Скрэби, кряхтя, переворачивает газету. Опять она несет вздор! Фиалка намазывает маслом поджаренный хлеб, наливает зеленого «порохового» чаю в фарфоровую чашку, разбалтывает молоко, надевает очки и просматривает статью на отложенной отцом странице – о жестокости и бесчеловечности рабства на плантациях Америки, которому нужно положить конец. Затем вгрызается в фаршированный говядиной шампиньон. Все люди рождены равными, заявляет автор. Порезанный помидор – слегка недожаренный, на ее вкус. Бедные и богатые, негры и белые. Впрочем, стоит остерегаться – иначе мы зайдем далеко. Масло прогоркло! Например, женщины могут потребовать равных прав. Но если мы согласимся, поддавшись настояниям некоторых горластых дам, что дальше? Дети? Собаки? Попугаи ара?

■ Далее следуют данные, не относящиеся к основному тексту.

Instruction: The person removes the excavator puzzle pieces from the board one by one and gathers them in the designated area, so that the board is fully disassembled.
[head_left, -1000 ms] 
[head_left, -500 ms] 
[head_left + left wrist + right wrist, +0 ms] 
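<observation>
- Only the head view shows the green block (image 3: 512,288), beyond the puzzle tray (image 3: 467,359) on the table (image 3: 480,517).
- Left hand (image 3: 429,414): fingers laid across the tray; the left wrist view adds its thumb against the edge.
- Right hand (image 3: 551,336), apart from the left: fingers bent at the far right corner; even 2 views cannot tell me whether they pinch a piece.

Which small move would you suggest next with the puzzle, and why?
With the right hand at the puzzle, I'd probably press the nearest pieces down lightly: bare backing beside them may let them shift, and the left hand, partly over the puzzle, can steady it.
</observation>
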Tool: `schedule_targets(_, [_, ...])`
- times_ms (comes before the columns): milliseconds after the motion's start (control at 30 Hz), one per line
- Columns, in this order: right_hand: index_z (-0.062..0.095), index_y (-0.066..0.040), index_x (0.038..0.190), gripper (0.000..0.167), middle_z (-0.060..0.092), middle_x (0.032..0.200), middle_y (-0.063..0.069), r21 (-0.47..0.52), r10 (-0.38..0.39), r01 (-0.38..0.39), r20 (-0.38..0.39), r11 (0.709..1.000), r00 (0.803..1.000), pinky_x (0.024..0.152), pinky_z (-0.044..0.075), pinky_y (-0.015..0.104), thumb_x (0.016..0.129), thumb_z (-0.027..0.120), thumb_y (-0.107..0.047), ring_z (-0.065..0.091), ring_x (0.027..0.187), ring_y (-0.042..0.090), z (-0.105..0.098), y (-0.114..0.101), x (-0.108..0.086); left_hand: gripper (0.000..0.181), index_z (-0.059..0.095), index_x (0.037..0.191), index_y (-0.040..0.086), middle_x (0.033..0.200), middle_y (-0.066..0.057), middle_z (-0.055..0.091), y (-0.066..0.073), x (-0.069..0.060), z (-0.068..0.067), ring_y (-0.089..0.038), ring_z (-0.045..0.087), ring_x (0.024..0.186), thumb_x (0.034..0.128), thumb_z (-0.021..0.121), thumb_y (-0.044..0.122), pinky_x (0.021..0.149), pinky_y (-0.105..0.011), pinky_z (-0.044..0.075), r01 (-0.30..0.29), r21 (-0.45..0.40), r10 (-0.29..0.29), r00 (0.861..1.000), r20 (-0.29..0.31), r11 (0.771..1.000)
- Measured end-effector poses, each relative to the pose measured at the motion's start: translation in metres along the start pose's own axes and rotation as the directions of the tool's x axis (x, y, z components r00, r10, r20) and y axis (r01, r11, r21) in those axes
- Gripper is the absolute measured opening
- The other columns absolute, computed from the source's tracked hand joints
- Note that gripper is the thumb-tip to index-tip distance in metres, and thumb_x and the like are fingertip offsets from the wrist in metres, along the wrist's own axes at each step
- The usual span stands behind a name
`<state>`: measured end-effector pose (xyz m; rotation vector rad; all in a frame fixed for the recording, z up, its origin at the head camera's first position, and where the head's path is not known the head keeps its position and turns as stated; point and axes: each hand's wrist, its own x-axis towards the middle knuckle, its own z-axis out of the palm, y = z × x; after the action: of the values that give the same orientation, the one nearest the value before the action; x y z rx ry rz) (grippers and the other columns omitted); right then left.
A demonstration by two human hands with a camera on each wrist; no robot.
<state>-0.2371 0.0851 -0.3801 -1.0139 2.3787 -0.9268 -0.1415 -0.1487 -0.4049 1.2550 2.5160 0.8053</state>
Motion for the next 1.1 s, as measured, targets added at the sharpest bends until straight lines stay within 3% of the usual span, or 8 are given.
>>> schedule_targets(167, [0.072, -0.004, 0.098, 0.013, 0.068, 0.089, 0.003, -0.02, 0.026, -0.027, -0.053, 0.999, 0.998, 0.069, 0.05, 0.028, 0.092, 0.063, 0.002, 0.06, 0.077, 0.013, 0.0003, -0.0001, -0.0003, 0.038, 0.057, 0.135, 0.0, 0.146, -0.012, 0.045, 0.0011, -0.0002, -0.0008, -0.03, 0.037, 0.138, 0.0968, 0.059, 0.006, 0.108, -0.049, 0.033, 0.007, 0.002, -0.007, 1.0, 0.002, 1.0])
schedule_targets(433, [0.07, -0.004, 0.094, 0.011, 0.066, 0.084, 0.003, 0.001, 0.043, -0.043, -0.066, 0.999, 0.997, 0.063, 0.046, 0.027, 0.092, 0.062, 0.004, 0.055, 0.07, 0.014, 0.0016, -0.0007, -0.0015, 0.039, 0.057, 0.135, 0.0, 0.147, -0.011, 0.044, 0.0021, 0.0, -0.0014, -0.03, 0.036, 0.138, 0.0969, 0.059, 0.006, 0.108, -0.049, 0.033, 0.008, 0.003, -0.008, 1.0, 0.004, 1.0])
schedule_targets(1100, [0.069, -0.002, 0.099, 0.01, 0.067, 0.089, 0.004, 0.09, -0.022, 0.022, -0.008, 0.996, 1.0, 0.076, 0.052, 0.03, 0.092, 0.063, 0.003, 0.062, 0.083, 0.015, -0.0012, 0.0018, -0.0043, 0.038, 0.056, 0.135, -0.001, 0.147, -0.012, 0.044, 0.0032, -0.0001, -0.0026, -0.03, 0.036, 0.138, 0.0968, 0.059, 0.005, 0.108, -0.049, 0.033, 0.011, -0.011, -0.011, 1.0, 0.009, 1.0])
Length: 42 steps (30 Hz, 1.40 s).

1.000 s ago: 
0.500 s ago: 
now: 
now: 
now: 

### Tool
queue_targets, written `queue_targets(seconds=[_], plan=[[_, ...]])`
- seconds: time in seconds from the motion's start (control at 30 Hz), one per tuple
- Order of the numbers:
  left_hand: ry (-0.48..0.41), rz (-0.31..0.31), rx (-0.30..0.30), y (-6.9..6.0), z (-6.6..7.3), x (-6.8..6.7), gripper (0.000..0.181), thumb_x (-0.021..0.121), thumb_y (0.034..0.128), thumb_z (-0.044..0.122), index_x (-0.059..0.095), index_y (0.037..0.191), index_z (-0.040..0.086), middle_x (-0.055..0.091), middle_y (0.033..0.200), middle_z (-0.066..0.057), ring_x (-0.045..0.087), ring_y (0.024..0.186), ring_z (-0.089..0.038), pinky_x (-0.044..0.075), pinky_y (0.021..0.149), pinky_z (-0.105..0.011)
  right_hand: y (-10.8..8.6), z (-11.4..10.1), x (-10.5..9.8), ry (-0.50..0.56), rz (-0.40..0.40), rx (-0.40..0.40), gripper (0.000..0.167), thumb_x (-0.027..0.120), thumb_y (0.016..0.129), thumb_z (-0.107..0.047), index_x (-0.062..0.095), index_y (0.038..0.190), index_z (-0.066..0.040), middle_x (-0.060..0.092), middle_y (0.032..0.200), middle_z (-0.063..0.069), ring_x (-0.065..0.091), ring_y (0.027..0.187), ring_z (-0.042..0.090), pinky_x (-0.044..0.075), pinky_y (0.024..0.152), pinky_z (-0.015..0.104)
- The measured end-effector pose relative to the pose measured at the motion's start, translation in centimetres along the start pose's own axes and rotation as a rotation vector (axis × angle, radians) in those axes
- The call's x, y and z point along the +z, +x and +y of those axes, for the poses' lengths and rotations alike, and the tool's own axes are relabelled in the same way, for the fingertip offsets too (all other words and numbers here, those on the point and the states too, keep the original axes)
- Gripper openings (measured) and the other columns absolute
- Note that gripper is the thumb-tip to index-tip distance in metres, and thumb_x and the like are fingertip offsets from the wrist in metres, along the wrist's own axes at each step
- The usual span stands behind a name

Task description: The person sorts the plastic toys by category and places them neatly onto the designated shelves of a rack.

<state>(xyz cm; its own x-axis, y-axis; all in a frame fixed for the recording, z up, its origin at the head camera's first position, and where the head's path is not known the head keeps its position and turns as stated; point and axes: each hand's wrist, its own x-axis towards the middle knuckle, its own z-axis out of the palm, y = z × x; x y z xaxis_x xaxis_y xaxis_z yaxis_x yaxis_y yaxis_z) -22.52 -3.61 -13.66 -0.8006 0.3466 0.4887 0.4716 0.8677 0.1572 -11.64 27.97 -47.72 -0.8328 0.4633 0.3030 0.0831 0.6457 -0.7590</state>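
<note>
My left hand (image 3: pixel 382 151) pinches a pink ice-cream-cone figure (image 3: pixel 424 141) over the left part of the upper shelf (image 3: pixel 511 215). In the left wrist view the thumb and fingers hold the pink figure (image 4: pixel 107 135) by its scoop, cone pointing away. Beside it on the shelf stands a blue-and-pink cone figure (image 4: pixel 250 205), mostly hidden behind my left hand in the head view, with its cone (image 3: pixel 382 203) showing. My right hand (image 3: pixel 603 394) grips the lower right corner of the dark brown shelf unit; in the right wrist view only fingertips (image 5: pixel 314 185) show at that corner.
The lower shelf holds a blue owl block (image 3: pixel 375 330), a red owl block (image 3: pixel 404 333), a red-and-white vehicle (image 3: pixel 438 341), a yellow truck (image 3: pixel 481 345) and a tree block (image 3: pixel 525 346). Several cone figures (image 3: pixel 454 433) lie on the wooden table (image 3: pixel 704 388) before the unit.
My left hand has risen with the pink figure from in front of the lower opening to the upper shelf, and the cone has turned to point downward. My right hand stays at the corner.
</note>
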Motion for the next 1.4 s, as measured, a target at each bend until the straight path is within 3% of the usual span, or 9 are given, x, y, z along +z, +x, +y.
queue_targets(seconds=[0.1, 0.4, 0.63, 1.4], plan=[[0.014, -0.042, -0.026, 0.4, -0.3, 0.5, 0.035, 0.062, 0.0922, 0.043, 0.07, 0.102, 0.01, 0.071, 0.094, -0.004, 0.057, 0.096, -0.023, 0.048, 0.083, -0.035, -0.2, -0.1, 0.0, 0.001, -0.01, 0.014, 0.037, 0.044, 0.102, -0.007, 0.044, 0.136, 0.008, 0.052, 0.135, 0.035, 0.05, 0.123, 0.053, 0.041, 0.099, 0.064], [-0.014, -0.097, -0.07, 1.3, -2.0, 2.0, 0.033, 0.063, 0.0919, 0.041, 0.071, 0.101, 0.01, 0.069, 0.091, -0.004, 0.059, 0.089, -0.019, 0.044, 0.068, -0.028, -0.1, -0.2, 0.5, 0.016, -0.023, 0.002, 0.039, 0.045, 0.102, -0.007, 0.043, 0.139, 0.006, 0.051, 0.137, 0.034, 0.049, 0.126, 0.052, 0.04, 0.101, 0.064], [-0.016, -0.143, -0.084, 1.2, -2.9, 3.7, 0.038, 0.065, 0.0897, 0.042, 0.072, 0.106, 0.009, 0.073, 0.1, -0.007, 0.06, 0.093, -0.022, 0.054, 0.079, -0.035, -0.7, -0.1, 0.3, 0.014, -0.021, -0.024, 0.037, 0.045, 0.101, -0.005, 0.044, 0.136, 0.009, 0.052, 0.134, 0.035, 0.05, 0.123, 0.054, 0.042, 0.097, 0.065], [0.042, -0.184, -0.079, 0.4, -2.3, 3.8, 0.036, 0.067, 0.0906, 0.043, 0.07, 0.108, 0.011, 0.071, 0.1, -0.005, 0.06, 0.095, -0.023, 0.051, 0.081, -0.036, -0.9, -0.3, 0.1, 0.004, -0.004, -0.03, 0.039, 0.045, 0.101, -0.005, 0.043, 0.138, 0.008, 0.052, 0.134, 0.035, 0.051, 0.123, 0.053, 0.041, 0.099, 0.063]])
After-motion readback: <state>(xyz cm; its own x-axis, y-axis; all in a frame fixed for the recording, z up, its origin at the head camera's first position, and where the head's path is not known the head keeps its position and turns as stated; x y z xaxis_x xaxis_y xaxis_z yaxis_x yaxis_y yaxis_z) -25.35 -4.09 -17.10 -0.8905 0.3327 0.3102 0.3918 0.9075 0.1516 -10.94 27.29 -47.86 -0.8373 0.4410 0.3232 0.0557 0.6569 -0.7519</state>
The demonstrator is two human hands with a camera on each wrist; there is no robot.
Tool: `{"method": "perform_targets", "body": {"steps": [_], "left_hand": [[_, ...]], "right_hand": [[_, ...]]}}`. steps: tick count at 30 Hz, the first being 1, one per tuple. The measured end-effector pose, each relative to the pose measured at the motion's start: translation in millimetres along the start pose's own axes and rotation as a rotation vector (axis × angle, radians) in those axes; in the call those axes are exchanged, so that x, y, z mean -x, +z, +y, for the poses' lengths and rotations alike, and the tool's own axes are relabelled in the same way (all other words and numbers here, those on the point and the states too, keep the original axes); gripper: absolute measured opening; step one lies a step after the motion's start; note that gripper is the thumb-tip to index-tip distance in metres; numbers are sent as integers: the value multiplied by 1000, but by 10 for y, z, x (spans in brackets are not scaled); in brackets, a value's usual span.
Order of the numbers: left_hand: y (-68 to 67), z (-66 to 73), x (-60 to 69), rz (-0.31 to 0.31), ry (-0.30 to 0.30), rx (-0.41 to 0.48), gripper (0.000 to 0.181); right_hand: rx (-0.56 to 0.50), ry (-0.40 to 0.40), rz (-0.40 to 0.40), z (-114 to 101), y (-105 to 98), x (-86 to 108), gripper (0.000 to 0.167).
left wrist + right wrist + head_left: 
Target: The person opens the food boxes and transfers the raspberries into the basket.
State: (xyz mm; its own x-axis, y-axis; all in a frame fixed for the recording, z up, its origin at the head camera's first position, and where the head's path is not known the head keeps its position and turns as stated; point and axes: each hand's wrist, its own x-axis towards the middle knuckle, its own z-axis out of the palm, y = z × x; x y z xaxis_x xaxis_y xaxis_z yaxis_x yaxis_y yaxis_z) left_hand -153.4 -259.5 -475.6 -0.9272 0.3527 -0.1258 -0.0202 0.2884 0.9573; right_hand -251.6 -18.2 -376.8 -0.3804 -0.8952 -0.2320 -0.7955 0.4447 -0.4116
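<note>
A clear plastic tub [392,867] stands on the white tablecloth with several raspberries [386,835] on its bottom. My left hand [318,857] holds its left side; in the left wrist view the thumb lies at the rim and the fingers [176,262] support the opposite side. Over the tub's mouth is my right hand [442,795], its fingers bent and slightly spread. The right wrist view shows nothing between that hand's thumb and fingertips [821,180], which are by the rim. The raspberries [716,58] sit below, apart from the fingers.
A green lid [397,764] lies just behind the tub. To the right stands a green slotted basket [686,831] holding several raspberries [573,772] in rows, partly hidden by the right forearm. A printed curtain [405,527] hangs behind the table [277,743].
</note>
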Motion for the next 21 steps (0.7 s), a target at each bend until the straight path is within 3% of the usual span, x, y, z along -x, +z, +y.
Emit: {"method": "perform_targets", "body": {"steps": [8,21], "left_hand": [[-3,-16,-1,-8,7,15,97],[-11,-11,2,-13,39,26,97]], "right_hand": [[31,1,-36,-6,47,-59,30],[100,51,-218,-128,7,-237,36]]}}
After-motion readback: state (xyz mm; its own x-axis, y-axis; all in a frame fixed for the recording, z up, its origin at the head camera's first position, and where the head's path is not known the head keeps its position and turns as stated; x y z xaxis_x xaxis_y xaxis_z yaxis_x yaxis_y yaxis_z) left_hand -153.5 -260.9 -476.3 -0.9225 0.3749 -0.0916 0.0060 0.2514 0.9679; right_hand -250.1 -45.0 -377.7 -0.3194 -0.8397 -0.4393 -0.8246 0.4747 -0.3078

Мокрицы?
– Появятся игральные автоматы под названием «однорукие бандиты», – информирует Опиумная Императрица. – А художники будут выставлять в галереях свои экскременты.
– Будьте любезны, передайте мне мармелад, – просит Фиалка, отхлебывая чай и поглядывая на мать – воплощение сумасшествия и красоты в складках шалей, блестящих янтарных бусах и облаке искрящихся частиц.
– Мармелад, – бормочет Императрица. Глаза под тяжелыми веками снова обращены внутрь, красноречиво говоря: Дочь, не беспокойте меня, ибо я не дома.
Жужжание в воздухе, автоматическое письмо, планшетки, обрывки видений, шепот и стоны из прошлого и будущего – из этого и состояла жизнь матери, сколько помнила Фиалка. Что вызвано действием наркотика, что следствие безумия, а что настоящее, Фиалка никогда не различала; она понимала одно: мать по большей части не здесь, и так будет всегда. Вернувшись к статье о правах человека, Фиалка не замечает, что поднос с мармеладом левитирует. То есть медленно, но верно движется через стол к ней, как по заказу.
– А вы знаете, – мягко шепчет Опиумная Императрица, – что через две сотни лет на улицах Лондона все еще останутся бродяги? Прогресс – опасный миф, уверяю вас. Если доверять моим частицам, мир движется не вперед, а назад. Я вижу, как мужчины и женщины танцуют и скачут под открытым небом, полуобнаженные, словно дикари. И транспортное средство под названием «ауди-нюанс». И нашу угасающую нацию на грани вымирания!
– Прекратите, матушка, – быстро говорит Фиалка, похлопывает Императрицу по плечу и поправляет шаль, как на больной. – У вас снова начинается истерика.